Task ▸
To complete the exercise, repeat every record exactly as it stands.

********************

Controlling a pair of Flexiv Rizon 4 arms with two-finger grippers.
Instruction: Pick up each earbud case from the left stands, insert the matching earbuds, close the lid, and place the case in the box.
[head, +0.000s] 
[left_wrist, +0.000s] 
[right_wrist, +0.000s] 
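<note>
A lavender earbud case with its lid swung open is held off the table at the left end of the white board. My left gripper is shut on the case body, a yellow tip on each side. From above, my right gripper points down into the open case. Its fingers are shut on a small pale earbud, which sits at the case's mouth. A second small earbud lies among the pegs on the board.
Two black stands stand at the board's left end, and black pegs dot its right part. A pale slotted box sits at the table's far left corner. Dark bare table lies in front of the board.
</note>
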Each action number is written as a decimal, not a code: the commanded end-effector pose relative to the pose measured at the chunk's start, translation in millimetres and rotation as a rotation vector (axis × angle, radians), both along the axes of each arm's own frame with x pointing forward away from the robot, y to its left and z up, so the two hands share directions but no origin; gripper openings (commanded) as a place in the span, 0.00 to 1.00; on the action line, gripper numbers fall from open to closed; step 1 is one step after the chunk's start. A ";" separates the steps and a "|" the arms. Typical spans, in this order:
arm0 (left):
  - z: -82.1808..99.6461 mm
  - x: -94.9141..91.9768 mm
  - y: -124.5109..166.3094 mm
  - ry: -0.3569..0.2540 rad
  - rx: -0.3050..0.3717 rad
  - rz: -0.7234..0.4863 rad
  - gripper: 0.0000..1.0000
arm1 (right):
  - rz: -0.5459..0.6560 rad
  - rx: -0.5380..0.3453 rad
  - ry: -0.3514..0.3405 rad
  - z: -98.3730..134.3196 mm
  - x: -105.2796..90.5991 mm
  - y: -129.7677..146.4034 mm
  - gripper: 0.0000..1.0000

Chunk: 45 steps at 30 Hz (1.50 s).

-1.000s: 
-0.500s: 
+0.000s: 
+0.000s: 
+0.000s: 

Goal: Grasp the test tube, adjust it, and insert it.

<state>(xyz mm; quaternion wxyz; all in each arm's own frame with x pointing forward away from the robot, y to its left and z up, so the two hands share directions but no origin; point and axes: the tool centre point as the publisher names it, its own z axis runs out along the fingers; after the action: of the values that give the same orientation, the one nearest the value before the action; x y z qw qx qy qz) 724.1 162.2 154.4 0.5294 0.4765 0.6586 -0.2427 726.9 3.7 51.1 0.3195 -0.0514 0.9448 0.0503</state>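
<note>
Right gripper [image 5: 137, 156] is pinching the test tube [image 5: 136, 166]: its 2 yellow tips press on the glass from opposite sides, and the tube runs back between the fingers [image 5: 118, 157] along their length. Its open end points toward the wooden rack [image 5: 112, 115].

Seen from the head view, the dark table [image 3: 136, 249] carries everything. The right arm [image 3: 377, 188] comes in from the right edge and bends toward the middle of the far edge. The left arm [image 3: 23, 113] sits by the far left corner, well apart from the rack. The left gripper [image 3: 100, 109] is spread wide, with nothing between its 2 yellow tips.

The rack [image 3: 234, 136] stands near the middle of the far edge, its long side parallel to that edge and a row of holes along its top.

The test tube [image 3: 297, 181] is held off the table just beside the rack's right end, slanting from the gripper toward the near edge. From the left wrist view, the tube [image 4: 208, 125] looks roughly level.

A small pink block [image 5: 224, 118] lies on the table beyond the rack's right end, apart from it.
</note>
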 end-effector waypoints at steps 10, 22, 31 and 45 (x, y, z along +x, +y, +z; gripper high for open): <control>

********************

Response for this exercise ▸
Controlling a pair of Flexiv Rizon 4 arms with two-finger grippers.
Instruction: Pick up each earbud case from the left stands, insert the matching earbuds, close the lid, and place the case in the box.
[head, +0.000s] 
[left_wrist, +0.000s] 
[right_wrist, +0.000s] 
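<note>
A lavender earbud case with its lid swung open is held off the table at the left end of the white board. My left gripper is shut on the case body, a yellow tip on each side. From above, my right gripper points down into the open case. Its fingers are shut on a small pale earbud, which sits at the case's mouth. A second small earbud lies among the pegs on the board.
Two black stands stand at the board's left end, and black pegs dot its right part. A pale slotted box sits at the table's far left corner. Dark bare table lies in front of the board.
</note>
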Each action number is written as a decimal, not a code: the commanded end-effector pose relative to the pose measured at the chunk's start, translation in millimetres and rotation as a rotation vector (axis × angle, radians), both along the axes of each arm's own frame with x pointing forward away from the robot, y to its left and z up, so the two hands share directions but no origin; gripper openings (commanded) as a place in the span, 0.00 to 1.00; on the action line, gripper numbers fall from open to closed; step 1 is one step after the chunk's start. A ";" separates the steps and a "|" the arms. Typical spans, in this order:
arm0 (left):
  - z: -82.1808..99.6461 mm
  - x: -94.9141..91.9768 mm
  - y: -124.5109..166.3094 mm
  - ry: -0.3569..0.2540 rad
  - rx: -0.3050..0.3717 rad
  - rz: -0.7234..0.4863 rad
  - gripper: 0.0000..1.0000
arm1 (right):
  - rz: -0.5459..0.6560 rad
  - rx: -0.5380..0.3453 rad
  - ry: -0.3514..0.3405 rad
  - z: -98.3730..134.3196 mm
  - x: -105.2796..90.5991 mm
  - y: -129.7677..146.4034 mm
  - gripper: 0.0000..1.0000

Chunk: 45 steps at 30 Hz (1.50 s).

-1.000s: 
-0.500s: 
+0.000s: 
+0.000s: 
+0.000s: 

Goal: Grasp the test tube, adjust it, and insert it.

<state>(xyz mm; quaternion wxyz; all in each arm's own frame with x pointing forward away from the robot, y to its left and z up, so the two hands share directions but no origin; point and axes: the tool centre point as the publisher names it, its own z axis runs out along the fingers; after the action: of the values that give the same orientation, the one nearest the value before the action; x y z qw qx qy qz) 724.1 162.2 154.4 0.5294 0.4765 0.6586 -0.2427 726.9 3.7 51.1 0.3195 -0.0514 0.9448 0.0503</state>
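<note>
Right gripper [image 5: 137, 156] is pinching the test tube [image 5: 136, 166]: its 2 yellow tips press on the glass from opposite sides, and the tube runs back between the fingers [image 5: 118, 157] along their length. Its open end points toward the wooden rack [image 5: 112, 115].

Seen from the head view, the dark table [image 3: 136, 249] carries everything. The right arm [image 3: 377, 188] comes in from the right edge and bends toward the middle of the far edge. The left arm [image 3: 23, 113] sits by the far left corner, well apart from the rack. The left gripper [image 3: 100, 109] is spread wide, with nothing between its 2 yellow tips.

The rack [image 3: 234, 136] stands near the middle of the far edge, its long side parallel to that edge and a row of holes along its top.

The test tube [image 3: 297, 181] is held off the table just beside the rack's right end, slanting from the gripper toward the near edge. From the left wrist view, the tube [image 4: 208, 125] looks roughly level.

A small pink block [image 5: 224, 118] lies on the table beyond the rack's right end, apart from it.
</note>
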 end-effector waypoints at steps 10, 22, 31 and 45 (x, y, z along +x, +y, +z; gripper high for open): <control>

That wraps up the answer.